## PROBLEM
The whole listing should come back exactly as written, except for the pictures.

## STORED DATA
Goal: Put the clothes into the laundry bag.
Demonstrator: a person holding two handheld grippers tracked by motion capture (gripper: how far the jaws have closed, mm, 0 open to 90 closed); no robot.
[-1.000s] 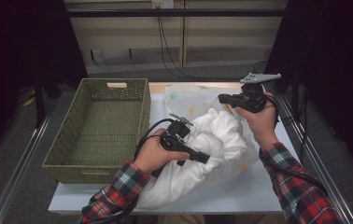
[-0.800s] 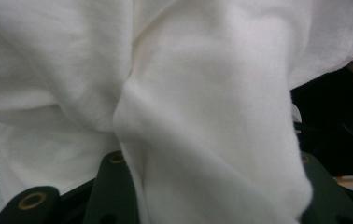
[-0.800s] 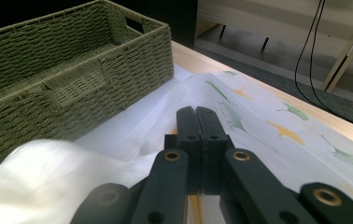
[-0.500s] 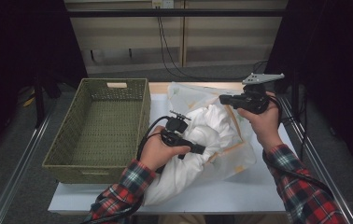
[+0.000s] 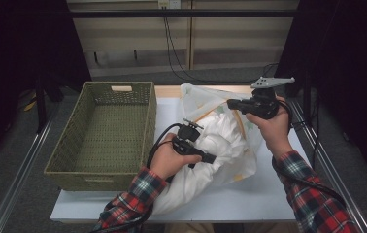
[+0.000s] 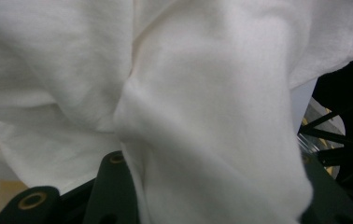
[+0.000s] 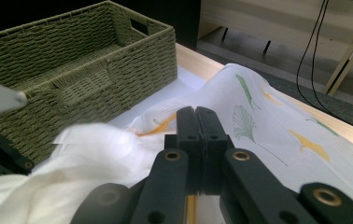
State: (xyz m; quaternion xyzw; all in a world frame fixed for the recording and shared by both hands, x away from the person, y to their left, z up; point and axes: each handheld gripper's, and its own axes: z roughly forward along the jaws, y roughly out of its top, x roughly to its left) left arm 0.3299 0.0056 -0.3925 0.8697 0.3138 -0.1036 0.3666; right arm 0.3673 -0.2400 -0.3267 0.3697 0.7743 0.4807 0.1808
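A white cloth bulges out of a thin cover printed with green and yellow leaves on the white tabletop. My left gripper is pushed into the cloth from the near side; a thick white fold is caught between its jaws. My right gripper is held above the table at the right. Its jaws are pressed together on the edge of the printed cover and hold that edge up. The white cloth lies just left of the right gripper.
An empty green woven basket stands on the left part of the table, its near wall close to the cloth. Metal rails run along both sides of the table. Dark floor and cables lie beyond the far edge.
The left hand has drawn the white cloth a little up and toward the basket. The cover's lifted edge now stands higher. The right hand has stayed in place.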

## EXPECTED OUTPUT
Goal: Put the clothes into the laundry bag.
Demonstrator: a person holding two handheld grippers tracked by motion capture (gripper: how far the jaws have closed, mm, 0 open to 90 closed); no robot.
[-1.000s] 
[-0.800s] 
[-0.800s] 
[-0.500s] 
[+0.000s] 
[+0.000s] 
[+0.000s] 
State: (xyz m; quaternion xyzw; all in a world frame fixed for the recording and shared by both hands, x away from the person, y to their left, z up; point and axes: each handheld gripper's, and its own axes: z roughly forward along the jaws, y roughly out of its top, x roughly to its left) left arm 0.3299 0.0056 -0.3925 0.8697 0.3138 -0.1036 0.3666; right arm 0.3673 -0.2400 -0.3267 0.3697 0.7743 0.4807 0.1808
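A white cloth bulges out of a thin cover printed with green and yellow leaves on the white tabletop. My left gripper is pushed into the cloth from the near side; a thick white fold is caught between its jaws. My right gripper is held above the table at the right. Its jaws are pressed together on the edge of the printed cover and hold that edge up. The white cloth lies just left of the right gripper.
An empty green woven basket stands on the left part of the table, its near wall close to the cloth. Metal rails run along both sides of the table. Dark floor and cables lie beyond the far edge.
The left hand has drawn the white cloth a little up and toward the basket. The cover's lifted edge now stands higher. The right hand has stayed in place.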

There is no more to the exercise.